It's really bugging me!

Huge great Q and P on their backs...?

Queen's Protector? No thats just shyte!

Queer Pig? offs

someone put me outta my misery!


----------



## djbombscare (Apr 14, 2008)

Perhaps something in latin which means cuntish bastards ?


----------



## xenon (Apr 14, 2008)

Quazi porsine?


----------



## fizzerbird (Apr 14, 2008)

xenon said:


> Quazi porsine?



Excuse my ignorance...what?


----------



## xenon (Apr 14, 2008)

fizzerbird said:


> Excuse my ignorance...what?




. My dodgy spelling. I meant Quasi porcine. 

Seemingly pig-like.


----------



## fizzerbird (Apr 15, 2008)

xenon said:


> . My dodgy spelling. I meant Quasi porcine.
> 
> Seemingly pig-like.



I wouldn't have known about the spelling! 

So...porcine, is the pig part yeah?

What's the 'modo' in quasi-modo then? seeminlgy like a...


----------



## xenon (Apr 15, 2008)

I dunno why i just remember words like that. Porcine, pig-like, Bofine cattle-like, feeline, cat-like etc..

quasi rhymes with... Erm, nothing that i can think of.

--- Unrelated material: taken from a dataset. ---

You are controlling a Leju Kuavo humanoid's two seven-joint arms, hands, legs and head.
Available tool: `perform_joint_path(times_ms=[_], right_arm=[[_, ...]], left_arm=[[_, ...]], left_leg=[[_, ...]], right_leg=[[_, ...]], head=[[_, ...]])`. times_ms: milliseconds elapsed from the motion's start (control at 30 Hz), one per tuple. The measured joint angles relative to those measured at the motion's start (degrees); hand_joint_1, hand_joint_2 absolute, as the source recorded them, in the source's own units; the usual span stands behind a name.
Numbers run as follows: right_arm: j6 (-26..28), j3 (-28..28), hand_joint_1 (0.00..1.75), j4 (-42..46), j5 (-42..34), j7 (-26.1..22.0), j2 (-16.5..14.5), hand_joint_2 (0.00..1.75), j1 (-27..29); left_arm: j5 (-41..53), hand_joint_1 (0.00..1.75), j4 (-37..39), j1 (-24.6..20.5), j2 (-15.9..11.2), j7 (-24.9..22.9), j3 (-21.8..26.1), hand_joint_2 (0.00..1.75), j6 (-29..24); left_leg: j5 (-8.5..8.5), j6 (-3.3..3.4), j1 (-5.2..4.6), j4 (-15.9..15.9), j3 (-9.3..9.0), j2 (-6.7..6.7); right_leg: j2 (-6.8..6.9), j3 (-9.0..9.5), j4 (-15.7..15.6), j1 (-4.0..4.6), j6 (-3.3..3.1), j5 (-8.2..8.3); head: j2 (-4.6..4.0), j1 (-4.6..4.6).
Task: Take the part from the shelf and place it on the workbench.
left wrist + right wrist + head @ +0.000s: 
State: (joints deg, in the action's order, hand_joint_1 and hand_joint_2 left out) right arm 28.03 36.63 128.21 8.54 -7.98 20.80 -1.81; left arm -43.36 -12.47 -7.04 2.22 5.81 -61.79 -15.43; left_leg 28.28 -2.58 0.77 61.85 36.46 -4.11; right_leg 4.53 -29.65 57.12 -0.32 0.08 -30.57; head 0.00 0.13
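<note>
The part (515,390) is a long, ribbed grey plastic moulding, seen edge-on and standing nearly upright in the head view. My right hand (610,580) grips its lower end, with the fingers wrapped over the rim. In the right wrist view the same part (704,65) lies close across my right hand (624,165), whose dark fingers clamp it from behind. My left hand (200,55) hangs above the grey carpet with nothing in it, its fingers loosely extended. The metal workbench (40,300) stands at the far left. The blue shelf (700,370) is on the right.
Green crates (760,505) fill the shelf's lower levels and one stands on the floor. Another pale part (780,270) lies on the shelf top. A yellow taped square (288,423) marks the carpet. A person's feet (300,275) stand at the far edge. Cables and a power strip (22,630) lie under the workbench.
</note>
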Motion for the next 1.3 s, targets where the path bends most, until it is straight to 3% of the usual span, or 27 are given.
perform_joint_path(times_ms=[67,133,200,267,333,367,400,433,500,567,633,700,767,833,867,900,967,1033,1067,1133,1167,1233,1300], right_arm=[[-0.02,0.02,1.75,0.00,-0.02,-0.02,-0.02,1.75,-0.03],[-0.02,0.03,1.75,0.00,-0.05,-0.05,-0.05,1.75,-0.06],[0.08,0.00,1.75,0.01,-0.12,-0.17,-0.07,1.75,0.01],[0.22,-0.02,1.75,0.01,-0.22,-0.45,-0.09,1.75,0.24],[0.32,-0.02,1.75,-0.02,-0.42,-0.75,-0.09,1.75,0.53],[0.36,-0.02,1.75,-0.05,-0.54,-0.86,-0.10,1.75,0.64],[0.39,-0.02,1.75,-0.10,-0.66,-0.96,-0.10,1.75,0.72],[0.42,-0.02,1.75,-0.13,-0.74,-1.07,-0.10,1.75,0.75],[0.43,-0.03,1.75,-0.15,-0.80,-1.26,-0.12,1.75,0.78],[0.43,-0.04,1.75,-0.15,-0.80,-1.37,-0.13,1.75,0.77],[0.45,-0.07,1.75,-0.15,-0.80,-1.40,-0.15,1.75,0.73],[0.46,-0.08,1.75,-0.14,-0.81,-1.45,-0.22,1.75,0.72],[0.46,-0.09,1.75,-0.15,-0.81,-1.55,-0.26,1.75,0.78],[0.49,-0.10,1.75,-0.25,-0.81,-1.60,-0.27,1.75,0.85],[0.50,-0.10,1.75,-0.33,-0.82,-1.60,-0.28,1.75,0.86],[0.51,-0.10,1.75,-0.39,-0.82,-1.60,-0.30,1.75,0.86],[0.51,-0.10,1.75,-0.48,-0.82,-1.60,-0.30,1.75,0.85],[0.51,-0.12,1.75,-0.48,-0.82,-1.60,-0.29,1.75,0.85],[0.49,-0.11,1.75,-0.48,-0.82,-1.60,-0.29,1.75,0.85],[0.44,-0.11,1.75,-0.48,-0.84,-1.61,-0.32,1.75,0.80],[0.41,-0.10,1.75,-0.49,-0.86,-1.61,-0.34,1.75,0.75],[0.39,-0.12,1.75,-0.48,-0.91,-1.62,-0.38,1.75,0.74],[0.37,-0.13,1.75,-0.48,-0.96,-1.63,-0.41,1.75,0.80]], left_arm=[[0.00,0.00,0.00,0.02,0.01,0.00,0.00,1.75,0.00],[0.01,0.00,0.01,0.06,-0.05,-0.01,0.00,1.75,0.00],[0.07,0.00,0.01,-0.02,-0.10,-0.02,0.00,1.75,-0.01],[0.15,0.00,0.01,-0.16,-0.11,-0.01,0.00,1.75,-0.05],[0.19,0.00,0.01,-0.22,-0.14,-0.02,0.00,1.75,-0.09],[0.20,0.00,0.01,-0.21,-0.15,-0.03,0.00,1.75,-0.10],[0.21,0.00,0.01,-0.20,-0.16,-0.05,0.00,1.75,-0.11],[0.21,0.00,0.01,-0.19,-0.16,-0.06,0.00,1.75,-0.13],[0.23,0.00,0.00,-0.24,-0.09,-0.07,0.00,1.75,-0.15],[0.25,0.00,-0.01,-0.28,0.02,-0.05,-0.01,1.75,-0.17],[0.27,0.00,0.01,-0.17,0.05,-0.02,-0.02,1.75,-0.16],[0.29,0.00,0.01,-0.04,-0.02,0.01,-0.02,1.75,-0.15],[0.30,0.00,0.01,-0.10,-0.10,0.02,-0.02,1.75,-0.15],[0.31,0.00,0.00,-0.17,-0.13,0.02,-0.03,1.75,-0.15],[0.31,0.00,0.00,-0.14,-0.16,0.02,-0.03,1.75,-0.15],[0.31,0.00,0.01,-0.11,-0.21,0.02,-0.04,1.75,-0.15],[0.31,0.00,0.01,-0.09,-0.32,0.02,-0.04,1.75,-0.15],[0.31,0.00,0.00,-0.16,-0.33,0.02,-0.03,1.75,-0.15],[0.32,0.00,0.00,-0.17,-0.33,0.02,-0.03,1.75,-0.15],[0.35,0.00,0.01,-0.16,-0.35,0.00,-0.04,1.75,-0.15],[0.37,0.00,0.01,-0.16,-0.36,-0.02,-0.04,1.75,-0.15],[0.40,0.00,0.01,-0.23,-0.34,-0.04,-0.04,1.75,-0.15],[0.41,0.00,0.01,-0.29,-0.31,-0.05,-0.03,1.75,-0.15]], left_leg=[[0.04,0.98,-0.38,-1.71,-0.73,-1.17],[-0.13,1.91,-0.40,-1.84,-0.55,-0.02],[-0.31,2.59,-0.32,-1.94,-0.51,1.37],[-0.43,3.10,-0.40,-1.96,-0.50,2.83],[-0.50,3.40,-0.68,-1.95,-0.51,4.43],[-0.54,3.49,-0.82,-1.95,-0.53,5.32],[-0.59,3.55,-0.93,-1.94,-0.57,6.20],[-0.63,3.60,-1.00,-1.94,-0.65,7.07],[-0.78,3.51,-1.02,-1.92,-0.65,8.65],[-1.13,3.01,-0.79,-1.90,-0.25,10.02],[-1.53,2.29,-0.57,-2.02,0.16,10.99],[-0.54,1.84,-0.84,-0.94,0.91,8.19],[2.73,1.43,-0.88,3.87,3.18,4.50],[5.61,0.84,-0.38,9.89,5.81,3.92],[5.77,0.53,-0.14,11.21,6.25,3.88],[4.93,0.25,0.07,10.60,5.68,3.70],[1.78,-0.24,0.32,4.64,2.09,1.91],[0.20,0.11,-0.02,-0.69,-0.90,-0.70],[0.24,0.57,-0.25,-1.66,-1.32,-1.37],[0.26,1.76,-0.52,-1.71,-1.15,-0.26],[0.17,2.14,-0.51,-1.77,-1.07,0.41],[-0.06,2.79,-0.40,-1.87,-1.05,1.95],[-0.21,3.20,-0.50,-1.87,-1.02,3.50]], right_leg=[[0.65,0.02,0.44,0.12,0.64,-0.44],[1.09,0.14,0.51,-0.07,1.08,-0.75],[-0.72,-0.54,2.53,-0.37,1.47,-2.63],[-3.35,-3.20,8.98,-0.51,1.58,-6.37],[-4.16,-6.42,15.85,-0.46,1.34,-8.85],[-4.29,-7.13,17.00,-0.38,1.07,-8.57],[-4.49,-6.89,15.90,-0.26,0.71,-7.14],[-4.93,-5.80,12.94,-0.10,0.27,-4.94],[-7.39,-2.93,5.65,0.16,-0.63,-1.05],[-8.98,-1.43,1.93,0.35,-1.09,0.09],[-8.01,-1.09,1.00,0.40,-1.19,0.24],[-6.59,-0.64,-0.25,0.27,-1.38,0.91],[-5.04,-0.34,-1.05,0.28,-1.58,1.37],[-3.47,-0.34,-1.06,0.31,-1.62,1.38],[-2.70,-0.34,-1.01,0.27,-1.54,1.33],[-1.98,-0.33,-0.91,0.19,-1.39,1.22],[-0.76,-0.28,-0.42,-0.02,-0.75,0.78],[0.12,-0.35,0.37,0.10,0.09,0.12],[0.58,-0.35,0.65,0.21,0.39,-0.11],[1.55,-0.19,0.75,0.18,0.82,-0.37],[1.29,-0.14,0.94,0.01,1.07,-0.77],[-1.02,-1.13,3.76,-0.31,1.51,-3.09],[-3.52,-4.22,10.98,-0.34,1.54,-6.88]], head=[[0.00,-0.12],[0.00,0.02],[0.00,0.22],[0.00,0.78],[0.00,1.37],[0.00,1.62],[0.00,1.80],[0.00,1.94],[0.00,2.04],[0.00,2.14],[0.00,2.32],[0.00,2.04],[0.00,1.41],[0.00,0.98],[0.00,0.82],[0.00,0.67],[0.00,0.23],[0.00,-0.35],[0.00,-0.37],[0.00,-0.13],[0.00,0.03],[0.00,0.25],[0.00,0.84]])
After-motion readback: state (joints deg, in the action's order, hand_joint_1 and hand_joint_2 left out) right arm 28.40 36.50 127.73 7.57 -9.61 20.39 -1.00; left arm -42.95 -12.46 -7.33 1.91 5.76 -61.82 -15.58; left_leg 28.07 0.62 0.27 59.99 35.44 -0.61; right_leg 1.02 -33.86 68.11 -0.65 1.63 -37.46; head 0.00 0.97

Maze eye. 

Apparently Quazimodo is named as a sort of pun on the latin meaning, "almost like."

I've too much time on my hands.


----------



## BlackArab (Apr 17, 2008)

Received this earlier, looks like the bulldozers are on their way to Stokes Croft

Subject: CLOCKWORK CLOSING PARTY//PART 1

Yep thats right party people. The clock has to stop as we loose our building to the developers. We have a special 2 part send off for you though, As we turn back time to the good old days of Rave with a whopping line up of old skool antics. Expect Bad boy lazers mad visuals and stacks of extra Bass.

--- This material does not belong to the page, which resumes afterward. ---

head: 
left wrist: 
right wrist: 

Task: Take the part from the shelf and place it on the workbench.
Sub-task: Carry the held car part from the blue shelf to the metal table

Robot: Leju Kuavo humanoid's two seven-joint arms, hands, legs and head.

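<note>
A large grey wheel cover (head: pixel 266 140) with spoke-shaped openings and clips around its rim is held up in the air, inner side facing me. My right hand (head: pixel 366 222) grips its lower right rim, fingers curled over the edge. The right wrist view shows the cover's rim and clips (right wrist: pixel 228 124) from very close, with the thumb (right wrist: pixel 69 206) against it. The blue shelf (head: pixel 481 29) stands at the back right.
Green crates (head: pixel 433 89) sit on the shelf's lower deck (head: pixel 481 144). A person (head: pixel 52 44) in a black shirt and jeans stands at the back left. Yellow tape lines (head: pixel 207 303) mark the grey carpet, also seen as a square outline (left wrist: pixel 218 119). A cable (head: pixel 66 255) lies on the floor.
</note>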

Upstairs OLD SKOOL RAVE & BREAKS

RATPACK 
SL2
ORBITAL
FREQ NASTY
OCTOPUSSY feat YOLANDA

downstairs OLD SKOOL HOUSE hosted by MC JOE PENG

DIY SOUNDYSTEM
DIGS, WOOSH & SIMON DK
QUEEN BEE
BEN PARKER 
CLOCKWORK DJS

SAT MAY 17th
10-6
11 QUID
--------------------


----------



## fizzerbird (Apr 17, 2008)

FEK ME! RATPACK! ORBITAL! 

Is this serious?

We're getting tickets tomorrow!!!!!

Where can we get tickets...are there tickets?

Feking 'ell! SL2!!!! no way!!!! OMG i'm gonna get me glow stix ready!


New thread, I'll stat a new thread!


----------



## JTG (Apr 17, 2008)

fizzerbird said:


> FEK ME! RATPACK! ORBITAL!
> 
> Is this serious?
> 
> ...



I posted about that night weeks ago mate


----------



## JTG (Apr 20, 2008)

JTG said:


> Had a look round the squatted space last night - basically what used to be hullabaloos restaurant on Colston Street and the entirety of the old YMCA/little theatre building. Only bit of the building being used for anything atm is Budokan restaurant and this building is massive.
> 
> Really interesting to see what's in there, especially the theatre part. Had no idea it was there tbh.



Walked past yesterday evening and saw that the frontage on Colston Street has all been freshly boarded up now. Thank goodness for that, can't have these buildings fulfilling any useful purpose when they could be gathering dust.


----------



## Kevicious (Apr 21, 2008)

kalidarkone said:


> I should go to this, specially as its the company I work for that are responsible for a lot of the gentrification happening in St Pauls
> 
> 
> They brought some development bod down to talk (advertise) to all the staff about regeneration in the area and amazing it is going to be with all this affordable housing in St Pauls I stood up and asked him if he was aware of the demographic make up in St Paus- how many people living round there have an average wage of £22,000 in order to purchase this so called affordable housing? I also pointed out the amount of single parents and young parents for which this scheme is not accessible to and how it seems to me that people that have lived and grown up in St Pauls are being squeezed out.
> ...



With you all the way on this one. See you in the correction room.


----------